■ **Exercise goal**:
The response should hold every record from the listing that follows, verbatim, and no pictures.
==== Working data
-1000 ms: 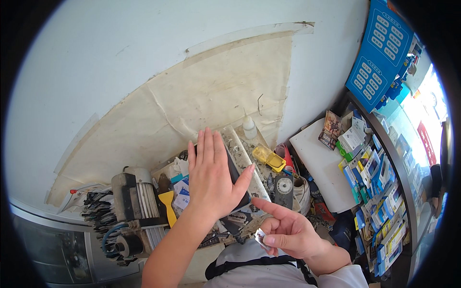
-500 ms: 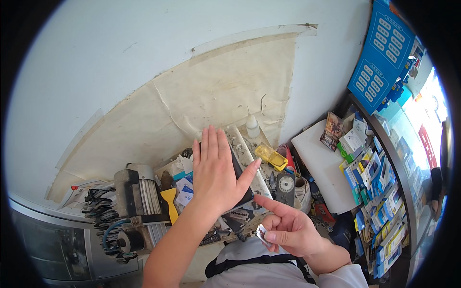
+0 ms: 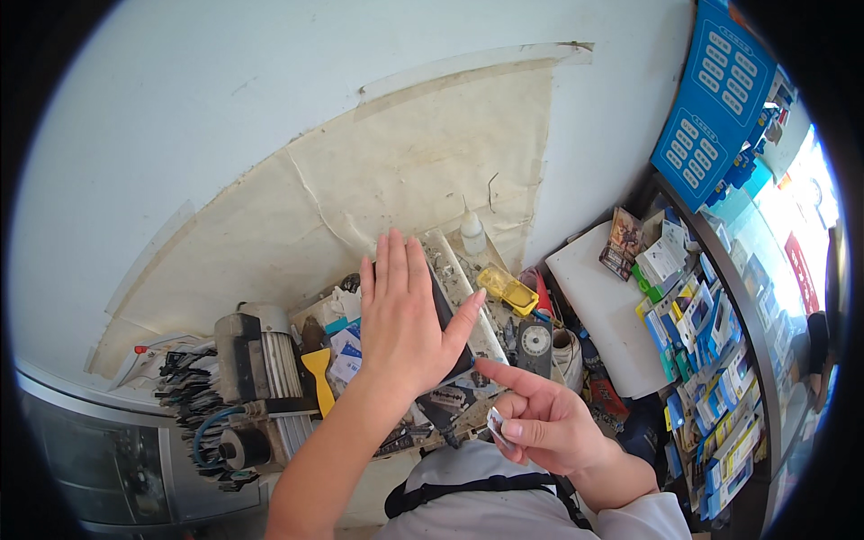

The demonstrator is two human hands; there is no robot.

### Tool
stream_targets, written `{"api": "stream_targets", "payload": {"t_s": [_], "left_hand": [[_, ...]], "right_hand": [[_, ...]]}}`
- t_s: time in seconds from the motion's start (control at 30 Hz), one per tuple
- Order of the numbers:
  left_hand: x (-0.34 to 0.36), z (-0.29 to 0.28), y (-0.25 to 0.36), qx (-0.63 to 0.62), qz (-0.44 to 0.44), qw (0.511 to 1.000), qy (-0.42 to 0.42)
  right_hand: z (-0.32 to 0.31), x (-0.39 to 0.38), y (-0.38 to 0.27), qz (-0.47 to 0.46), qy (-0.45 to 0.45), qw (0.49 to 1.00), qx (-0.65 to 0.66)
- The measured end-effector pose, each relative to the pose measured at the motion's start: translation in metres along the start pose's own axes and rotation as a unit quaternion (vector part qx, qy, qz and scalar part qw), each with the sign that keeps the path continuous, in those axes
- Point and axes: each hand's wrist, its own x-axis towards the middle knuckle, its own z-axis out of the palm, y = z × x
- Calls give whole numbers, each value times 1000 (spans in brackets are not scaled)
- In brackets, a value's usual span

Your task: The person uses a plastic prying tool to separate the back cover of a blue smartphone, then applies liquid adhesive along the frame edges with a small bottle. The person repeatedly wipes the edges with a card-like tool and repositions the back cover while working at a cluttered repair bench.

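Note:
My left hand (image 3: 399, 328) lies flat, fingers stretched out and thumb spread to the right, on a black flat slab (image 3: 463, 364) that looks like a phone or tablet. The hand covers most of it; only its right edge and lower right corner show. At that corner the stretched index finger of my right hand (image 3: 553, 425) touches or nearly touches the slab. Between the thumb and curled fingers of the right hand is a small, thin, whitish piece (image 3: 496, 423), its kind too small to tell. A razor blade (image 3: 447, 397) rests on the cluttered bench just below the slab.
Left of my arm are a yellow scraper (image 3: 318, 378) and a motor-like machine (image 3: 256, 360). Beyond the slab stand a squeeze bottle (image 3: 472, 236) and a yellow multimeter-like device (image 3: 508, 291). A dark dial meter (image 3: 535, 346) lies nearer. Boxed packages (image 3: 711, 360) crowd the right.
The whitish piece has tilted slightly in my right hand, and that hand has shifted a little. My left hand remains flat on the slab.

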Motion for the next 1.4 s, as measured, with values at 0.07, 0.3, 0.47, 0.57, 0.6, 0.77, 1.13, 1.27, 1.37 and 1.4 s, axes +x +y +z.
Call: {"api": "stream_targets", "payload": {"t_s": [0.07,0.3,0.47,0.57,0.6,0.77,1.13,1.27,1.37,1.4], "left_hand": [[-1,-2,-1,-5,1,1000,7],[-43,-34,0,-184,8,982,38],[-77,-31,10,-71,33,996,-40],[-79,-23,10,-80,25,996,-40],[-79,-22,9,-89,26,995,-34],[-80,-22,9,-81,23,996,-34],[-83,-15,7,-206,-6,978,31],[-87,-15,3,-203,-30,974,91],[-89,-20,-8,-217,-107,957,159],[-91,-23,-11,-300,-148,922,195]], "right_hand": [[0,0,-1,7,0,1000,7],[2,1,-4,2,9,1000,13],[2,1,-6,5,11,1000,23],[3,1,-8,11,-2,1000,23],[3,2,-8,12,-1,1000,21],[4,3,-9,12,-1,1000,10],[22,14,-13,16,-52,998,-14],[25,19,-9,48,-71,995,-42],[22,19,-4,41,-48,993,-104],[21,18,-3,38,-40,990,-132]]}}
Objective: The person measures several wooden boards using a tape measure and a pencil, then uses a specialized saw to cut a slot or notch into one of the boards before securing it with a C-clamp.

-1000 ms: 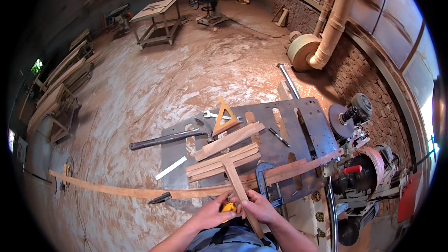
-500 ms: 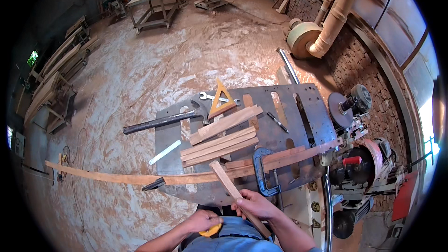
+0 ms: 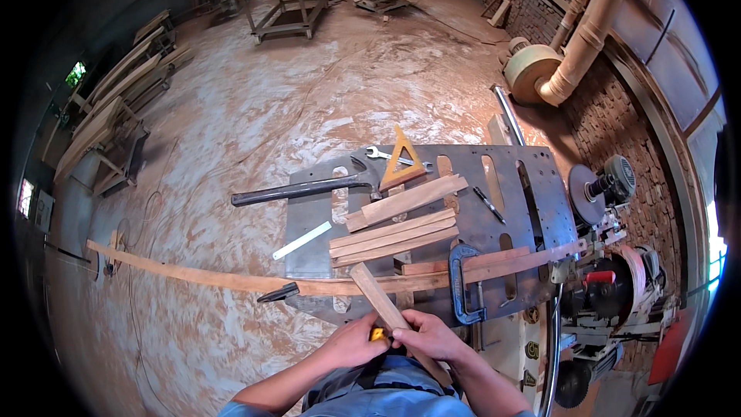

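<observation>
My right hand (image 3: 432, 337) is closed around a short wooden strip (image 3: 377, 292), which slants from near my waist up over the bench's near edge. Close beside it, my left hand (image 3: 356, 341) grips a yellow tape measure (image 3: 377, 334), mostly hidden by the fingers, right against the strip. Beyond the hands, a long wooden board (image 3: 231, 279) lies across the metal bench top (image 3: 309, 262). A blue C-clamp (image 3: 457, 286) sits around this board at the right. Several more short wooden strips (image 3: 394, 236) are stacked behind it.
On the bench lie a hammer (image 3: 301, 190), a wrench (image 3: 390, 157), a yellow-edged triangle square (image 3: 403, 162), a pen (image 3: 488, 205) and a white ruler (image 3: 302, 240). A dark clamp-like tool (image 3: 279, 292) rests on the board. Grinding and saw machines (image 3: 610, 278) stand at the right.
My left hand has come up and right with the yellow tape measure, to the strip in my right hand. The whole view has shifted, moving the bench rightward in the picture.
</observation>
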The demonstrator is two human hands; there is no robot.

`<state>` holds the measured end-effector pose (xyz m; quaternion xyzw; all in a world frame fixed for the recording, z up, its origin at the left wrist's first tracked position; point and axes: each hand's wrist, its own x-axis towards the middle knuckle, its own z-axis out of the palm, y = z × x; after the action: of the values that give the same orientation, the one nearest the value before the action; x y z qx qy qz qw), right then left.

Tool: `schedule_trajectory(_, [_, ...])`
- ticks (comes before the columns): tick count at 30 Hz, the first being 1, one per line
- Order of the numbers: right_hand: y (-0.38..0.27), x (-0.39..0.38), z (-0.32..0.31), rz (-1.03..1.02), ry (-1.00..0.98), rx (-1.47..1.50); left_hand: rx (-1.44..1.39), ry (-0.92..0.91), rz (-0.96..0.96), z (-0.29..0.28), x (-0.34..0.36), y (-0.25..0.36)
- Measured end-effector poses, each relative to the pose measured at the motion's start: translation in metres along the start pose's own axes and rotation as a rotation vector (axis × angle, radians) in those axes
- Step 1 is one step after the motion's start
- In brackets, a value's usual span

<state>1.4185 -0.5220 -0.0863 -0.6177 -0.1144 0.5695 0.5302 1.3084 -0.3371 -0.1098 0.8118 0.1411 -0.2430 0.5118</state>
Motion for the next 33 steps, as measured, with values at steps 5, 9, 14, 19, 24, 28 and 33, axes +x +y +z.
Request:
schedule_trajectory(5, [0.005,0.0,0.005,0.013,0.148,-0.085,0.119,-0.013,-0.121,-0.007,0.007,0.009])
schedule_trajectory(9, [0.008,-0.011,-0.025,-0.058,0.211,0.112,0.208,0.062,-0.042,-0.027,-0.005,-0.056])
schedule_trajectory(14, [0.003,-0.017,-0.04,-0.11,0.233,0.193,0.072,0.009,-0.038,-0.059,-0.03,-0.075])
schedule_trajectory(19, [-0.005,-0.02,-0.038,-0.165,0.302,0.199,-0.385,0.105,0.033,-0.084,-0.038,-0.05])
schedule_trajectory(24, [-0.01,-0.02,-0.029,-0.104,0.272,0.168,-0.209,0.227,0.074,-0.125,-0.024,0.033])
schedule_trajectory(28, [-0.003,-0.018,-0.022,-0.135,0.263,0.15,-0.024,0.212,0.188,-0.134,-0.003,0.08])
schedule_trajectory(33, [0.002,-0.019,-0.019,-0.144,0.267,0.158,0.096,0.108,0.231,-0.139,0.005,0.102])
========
■ **Answer**:
-1000 ms: 
-500 ms: 
+0 ms: 

The demonstrator is two human hands; there is no robot.

### Tool
stream_targets, written `{"api": "stream_targets", "payload": {"t_s": [_], "left_hand": [[_, ...]], "right_hand": [[_, ...]]}}`
- t_s: time in seconds from the motion's start (control at 30 Hz), one per tuple
- Order of the numbers:
  left_hand: x (-0.34 to 0.36), z (-0.29 to 0.28), y (-0.25 to 0.36), qx (-0.63 to 0.62), qz (-0.44 to 0.44), qw (0.511 to 1.000), qy (-0.42 to 0.42)
  right_hand: z (-0.32 to 0.31), x (-0.39 to 0.38), y (-0.38 to 0.27), qz (-0.47 to 0.46), qy (-0.45 to 0.45), qw (0.49 to 1.00), qx (-0.65 to 0.66)
- The measured end-effector pose, each relative to the pose measured at the motion's start: translation in metres along the start pose's own axes and rotation as a unit quaternion (vector part qx, qy, qz and scalar part qw), each with the sign that keeps the path continuous, in those axes
- Point and axes: each hand's wrist, its own x-axis towards the middle knuckle, its own z-axis out of the palm, y = z × x
- Calls give whole numbers, each value times 1000 (spans in brackets are not scaled)
- In brackets, a value's usual span

Your task: The person uses a plastic prying tool to separate the back cover of a blue smartphone, then applies liquid adhesive along the frame edges with a small bottle. The person repeatedly wipes the edges with a card-like tool and repositions the back cover while working at a cluttered repair bench.

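Note:
My left hand (image 3: 399, 328) lies flat, fingers stretched out and thumb spread to the right, on a black flat slab (image 3: 463, 364) that looks like a phone or tablet. The hand covers most of it; only its right edge and lower right corner show. At that corner the stretched index finger of my right hand (image 3: 553, 425) touches or nearly touches the slab. Between the thumb and curled fingers of the right hand is a small, thin, whitish piece (image 3: 496, 423), its kind too small to tell. A razor blade (image 3: 447, 397) rests on the cluttered bench just below the slab.
Left of my arm are a yellow scraper (image 3: 318, 378) and a motor-like machine (image 3: 256, 360). Beyond the slab stand a squeeze bottle (image 3: 472, 236) and a yellow multimeter-like device (image 3: 508, 291). A dark dial meter (image 3: 535, 346) lies nearer. Boxed packages (image 3: 711, 360) crowd the right.
The whitish piece has tilted slightly in my right hand, and that hand has shifted a little. My left hand remains flat on the slab.
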
Motion for the next 1.4 s, as measured, with values at 0.07, 0.3, 0.47, 0.57, 0.6, 0.77, 1.13, 1.27, 1.37 and 1.4 s, axes +x +y +z.
Call: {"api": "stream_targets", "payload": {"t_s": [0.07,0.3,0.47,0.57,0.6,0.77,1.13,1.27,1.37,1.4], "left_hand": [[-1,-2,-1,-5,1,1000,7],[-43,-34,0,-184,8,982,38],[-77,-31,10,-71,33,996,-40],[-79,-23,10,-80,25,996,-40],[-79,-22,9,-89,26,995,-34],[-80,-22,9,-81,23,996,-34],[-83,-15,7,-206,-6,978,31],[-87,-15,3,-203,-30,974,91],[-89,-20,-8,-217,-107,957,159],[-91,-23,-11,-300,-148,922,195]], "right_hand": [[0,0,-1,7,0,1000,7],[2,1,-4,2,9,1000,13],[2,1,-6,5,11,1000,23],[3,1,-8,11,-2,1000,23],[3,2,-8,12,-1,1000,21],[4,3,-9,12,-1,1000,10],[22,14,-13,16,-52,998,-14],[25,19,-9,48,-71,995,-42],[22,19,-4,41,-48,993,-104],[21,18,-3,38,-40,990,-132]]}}
Objective: The person measures several wooden boards using a tape measure and a pencil, then uses a specialized saw to cut a slot or notch into one of the boards before securing it with a C-clamp.

-1000 ms: 
-500 ms: 
+0 ms: 

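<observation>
My right hand (image 3: 432, 337) is closed around a short wooden strip (image 3: 377, 292), which slants from near my waist up over the bench's near edge. Close beside it, my left hand (image 3: 356, 341) grips a yellow tape measure (image 3: 377, 334), mostly hidden by the fingers, right against the strip. Beyond the hands, a long wooden board (image 3: 231, 279) lies across the metal bench top (image 3: 309, 262). A blue C-clamp (image 3: 457, 286) sits around this board at the right. Several more short wooden strips (image 3: 394, 236) are stacked behind it.
On the bench lie a hammer (image 3: 301, 190), a wrench (image 3: 390, 157), a yellow-edged triangle square (image 3: 403, 162), a pen (image 3: 488, 205) and a white ruler (image 3: 302, 240). A dark clamp-like tool (image 3: 279, 292) rests on the board. Grinding and saw machines (image 3: 610, 278) stand at the right.
My left hand has come up and right with the yellow tape measure, to the strip in my right hand. The whole view has shifted, moving the bench rightward in the picture.
</observation>
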The demonstrator is two human hands; there is no robot.

`<state>` holds the measured end-effector pose (xyz m; quaternion xyzw; all in a world frame fixed for the recording, z up, its origin at the left wrist's first tracked position; point and axes: each hand's wrist, its own x-axis towards the middle knuckle, its own z-axis out of the palm, y = z × x; after the action: of the values that give the same orientation, the one nearest the value before the action; x y z qx qy qz qw), right then left.

Tool: `schedule_trajectory(_, [_, ...])`
- ticks (comes before the columns): tick count at 30 Hz, the first being 1, one per line
- Order of the numbers: right_hand: y (-0.38..0.27), x (-0.39..0.38), z (-0.32..0.31), rz (-1.03..1.02), ry (-1.00..0.98), rx (-1.47..1.50); left_hand: rx (-1.44..1.39), ry (-0.92..0.91), rz (-0.96..0.96), z (-0.29..0.28), x (-0.34..0.36), y (-0.25..0.36)
- Measured end-effector poses, each relative to the pose measured at the motion's start: translation in metres along the start pose's own axes and rotation as a rotation vector (axis × angle, radians) in those axes
- Step 1 is one step after the motion's start
- In brackets, a value's usual span

<state>1.4185 -0.5220 -0.0863 -0.6177 -0.1144 0.5695 0.5302 1.3084 -0.3371 -0.1098 0.8118 0.1411 -0.2430 0.5118</state>
Motion for the next 33 steps, as measured, with values at steps 5, 9, 14, 19, 24, 28 and 33, axes +x +y +z.
Request:
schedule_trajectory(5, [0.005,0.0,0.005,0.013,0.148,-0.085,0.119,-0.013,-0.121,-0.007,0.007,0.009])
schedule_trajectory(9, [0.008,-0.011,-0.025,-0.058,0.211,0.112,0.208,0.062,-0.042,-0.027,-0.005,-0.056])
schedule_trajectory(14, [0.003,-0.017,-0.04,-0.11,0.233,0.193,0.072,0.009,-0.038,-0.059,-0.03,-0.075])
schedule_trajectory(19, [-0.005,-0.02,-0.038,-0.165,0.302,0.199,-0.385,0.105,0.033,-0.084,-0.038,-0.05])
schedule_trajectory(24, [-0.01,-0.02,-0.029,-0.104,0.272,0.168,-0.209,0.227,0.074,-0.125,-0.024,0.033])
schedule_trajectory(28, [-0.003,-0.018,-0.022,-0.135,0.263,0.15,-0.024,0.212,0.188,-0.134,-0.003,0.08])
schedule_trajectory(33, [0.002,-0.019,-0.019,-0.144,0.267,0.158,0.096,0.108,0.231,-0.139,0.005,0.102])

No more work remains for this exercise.